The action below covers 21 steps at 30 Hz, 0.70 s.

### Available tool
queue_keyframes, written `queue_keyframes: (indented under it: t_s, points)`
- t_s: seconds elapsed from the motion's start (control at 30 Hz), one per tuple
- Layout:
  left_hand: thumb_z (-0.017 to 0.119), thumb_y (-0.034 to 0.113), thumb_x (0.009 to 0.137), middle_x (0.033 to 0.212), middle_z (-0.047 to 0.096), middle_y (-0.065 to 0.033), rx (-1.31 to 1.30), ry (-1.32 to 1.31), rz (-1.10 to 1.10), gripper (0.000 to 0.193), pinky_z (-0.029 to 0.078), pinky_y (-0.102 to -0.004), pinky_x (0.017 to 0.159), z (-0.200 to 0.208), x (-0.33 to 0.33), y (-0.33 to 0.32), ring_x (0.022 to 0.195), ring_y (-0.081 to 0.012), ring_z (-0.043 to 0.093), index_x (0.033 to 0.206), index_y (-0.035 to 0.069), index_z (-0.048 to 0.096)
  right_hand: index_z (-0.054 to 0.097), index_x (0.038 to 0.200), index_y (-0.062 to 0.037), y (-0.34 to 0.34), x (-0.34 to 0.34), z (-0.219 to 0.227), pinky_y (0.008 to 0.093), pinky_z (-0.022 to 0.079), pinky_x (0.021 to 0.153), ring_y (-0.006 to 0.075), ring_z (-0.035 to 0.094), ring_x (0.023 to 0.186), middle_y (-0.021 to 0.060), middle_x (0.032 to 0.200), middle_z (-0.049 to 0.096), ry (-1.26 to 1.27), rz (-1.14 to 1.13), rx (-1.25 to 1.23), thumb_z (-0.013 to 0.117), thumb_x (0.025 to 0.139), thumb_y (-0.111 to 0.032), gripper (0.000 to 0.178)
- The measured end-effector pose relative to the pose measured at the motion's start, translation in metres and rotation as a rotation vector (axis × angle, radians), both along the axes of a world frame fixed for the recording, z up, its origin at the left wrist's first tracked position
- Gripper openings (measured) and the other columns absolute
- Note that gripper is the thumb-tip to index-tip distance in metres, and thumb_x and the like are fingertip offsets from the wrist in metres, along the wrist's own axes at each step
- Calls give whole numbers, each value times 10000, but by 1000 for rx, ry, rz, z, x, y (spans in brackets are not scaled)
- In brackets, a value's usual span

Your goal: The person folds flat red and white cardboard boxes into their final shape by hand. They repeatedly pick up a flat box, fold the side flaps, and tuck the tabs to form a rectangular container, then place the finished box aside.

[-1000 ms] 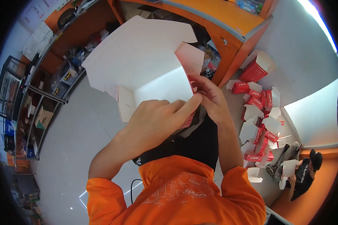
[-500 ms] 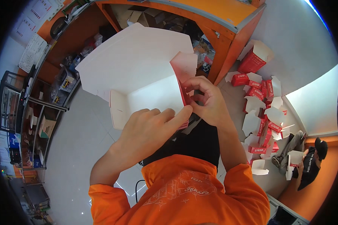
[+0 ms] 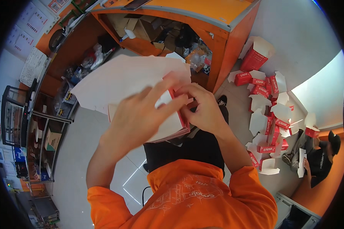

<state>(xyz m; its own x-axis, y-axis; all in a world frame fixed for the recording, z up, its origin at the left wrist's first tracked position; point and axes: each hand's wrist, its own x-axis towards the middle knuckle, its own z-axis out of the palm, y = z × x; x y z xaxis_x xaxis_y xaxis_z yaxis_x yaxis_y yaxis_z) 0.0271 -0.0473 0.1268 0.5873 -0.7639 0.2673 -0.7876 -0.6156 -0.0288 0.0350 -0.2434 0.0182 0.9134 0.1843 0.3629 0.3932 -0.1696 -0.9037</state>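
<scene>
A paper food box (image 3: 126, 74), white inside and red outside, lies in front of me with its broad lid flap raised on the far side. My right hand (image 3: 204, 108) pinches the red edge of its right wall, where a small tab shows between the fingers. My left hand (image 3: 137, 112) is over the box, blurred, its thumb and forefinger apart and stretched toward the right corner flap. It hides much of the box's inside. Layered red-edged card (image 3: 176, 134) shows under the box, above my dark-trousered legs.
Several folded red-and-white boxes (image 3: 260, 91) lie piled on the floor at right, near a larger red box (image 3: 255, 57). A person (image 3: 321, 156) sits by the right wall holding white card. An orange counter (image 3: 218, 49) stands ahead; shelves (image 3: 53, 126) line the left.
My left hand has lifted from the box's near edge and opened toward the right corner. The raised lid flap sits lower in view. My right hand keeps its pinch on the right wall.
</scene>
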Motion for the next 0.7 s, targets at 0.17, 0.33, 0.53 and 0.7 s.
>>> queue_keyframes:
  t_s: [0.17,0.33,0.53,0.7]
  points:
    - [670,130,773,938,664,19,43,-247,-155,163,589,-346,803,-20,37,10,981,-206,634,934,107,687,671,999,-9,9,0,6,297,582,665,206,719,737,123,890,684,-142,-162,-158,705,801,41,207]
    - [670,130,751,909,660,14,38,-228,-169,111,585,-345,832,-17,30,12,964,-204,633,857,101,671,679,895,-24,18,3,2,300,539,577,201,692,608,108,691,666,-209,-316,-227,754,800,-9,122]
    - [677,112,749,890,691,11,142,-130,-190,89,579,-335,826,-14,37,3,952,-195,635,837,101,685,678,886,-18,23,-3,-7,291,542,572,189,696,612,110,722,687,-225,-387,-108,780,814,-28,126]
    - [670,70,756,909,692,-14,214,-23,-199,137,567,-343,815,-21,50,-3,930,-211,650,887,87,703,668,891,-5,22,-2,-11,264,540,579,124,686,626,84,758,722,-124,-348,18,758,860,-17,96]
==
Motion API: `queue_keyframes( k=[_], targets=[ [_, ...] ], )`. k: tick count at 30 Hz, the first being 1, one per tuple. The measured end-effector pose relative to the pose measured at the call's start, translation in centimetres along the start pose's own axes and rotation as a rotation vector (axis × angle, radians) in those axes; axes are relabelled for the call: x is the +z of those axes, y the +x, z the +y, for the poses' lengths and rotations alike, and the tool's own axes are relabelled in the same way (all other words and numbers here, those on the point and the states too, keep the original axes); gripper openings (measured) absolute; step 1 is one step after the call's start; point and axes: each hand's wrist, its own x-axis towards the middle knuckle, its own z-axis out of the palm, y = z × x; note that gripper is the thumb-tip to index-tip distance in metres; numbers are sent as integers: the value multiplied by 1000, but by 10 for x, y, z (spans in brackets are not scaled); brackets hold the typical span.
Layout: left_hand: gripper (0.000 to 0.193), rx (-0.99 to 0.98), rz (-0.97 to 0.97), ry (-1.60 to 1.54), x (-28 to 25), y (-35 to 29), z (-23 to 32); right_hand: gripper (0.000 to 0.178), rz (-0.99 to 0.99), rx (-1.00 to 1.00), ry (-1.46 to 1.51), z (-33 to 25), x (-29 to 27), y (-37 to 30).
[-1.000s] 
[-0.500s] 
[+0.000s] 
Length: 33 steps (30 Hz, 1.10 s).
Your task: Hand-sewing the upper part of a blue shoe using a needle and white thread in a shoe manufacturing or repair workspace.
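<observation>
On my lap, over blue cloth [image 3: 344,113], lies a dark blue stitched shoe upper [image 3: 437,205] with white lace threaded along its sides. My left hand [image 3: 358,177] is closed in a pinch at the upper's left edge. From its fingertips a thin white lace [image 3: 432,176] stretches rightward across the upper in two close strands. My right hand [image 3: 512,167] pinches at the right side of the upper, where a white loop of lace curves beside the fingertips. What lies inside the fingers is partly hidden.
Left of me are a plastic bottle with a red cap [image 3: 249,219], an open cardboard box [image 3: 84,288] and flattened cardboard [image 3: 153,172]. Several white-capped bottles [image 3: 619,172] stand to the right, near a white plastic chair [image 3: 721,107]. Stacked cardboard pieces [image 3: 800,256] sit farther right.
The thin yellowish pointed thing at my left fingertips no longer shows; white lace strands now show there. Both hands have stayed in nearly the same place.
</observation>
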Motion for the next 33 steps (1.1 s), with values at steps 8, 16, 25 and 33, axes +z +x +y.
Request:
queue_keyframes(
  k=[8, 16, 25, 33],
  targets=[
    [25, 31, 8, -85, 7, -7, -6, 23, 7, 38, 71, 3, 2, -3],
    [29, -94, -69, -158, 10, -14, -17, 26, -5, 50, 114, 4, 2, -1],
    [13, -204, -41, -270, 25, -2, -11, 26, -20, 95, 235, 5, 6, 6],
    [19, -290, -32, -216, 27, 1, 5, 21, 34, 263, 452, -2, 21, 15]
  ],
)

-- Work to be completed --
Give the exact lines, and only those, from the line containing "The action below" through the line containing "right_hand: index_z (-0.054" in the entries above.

-- The answer --
The action below covers 21 steps at 30 Hz, 0.70 s.

### Available tool
queue_keyframes, written `queue_keyframes: (indented under it: t_s, points)`
- t_s: seconds elapsed from the motion's start (control at 30 Hz), one per tuple
- Layout:
  left_hand: thumb_z (-0.017 to 0.119), thumb_y (-0.034 to 0.113), thumb_x (0.009 to 0.137), middle_x (0.033 to 0.212), middle_z (-0.047 to 0.096), middle_y (-0.065 to 0.033), rx (-1.31 to 1.30), ry (-1.32 to 1.31), rz (-1.10 to 1.10), gripper (0.000 to 0.193), pinky_z (-0.029 to 0.078), pinky_y (-0.102 to -0.004), pinky_x (0.017 to 0.159), z (-0.200 to 0.208), x (-0.33 to 0.33), y (-0.33 to 0.32), ring_x (0.022 to 0.195), ring_y (-0.081 to 0.012), ring_z (-0.043 to 0.093), index_x (0.033 to 0.206), index_y (-0.035 to 0.069), index_z (-0.048 to 0.096)
  right_hand: index_z (-0.054 to 0.097), index_x (0.038 to 0.200), index_y (-0.062 to 0.037), y (-0.34 to 0.34), x (-0.34 to 0.34), z (-0.219 to 0.227), pinky_y (0.008 to 0.093), pinky_z (-0.022 to 0.079), pinky_x (0.021 to 0.153), ring_y (-0.006 to 0.075), ring_z (-0.035 to 0.094), ring_x (0.023 to 0.186), middle_y (-0.021 to 0.060), middle_x (0.032 to 0.200), middle_z (-0.049 to 0.096), ry (-1.26 to 1.27), rz (-1.14 to 1.13), rx (-1.25 to 1.23), thumb_z (-0.013 to 0.117), thumb_x (0.025 to 0.139), thumb_y (-0.111 to 0.032), gripper (0.000 to 0.178)

No more output is expected.